Available data:
%%

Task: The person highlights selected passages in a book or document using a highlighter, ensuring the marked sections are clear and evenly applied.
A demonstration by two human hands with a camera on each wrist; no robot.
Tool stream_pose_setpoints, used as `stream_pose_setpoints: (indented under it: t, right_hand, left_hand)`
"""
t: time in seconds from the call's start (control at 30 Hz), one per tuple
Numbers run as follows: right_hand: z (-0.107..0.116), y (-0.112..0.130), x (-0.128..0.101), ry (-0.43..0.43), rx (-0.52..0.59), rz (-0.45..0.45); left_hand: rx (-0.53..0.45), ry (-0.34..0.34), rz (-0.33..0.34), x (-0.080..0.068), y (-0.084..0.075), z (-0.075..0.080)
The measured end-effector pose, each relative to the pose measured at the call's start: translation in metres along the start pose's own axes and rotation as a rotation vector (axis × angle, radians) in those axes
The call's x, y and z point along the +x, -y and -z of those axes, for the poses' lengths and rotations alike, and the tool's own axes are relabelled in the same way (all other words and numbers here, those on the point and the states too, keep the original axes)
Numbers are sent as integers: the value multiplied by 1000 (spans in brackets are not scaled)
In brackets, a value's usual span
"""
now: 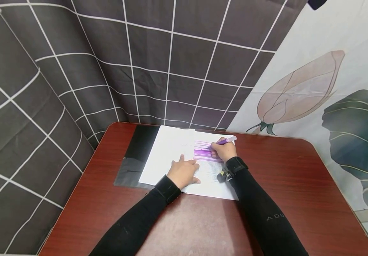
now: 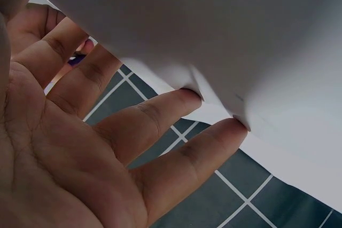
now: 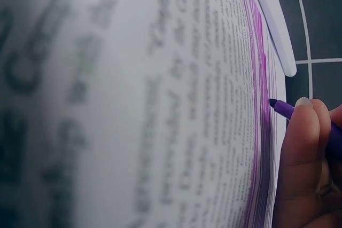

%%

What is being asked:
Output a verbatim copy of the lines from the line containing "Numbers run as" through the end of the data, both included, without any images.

Answer section:
Numbers run as follows: right_hand: z (-0.107..0.116), y (-0.112..0.130), x (-0.128..0.101), ry (-0.43..0.43), rx (-0.52..0.59), rz (-0.45..0.45); left_hand: rx (-0.53..0.45), ry (-0.34..0.34), rz (-0.33..0.34), x (-0.080..0.068), y (-0.084..0.075), z (-0.075..0.080)
The measured end-effector pose, each relative to the pose measured at the call's start: translation in metres along the start pose's own axes and rotation as a rotation vector (axis × angle, radians) in those axes
The call's x, y and z point along the +x, -y and -z of those axes, for the poses' lengths and rotations alike, and the tool's own axes are relabelled in the same way (all other words and numbers here, those on the point and the states too, keep the original axes)
Numbers are sent as integers: the value multiplied by 1000 (spans in brackets are not scaled)
In brackets, a value's usual span
"""
now: 
now: 
now: 

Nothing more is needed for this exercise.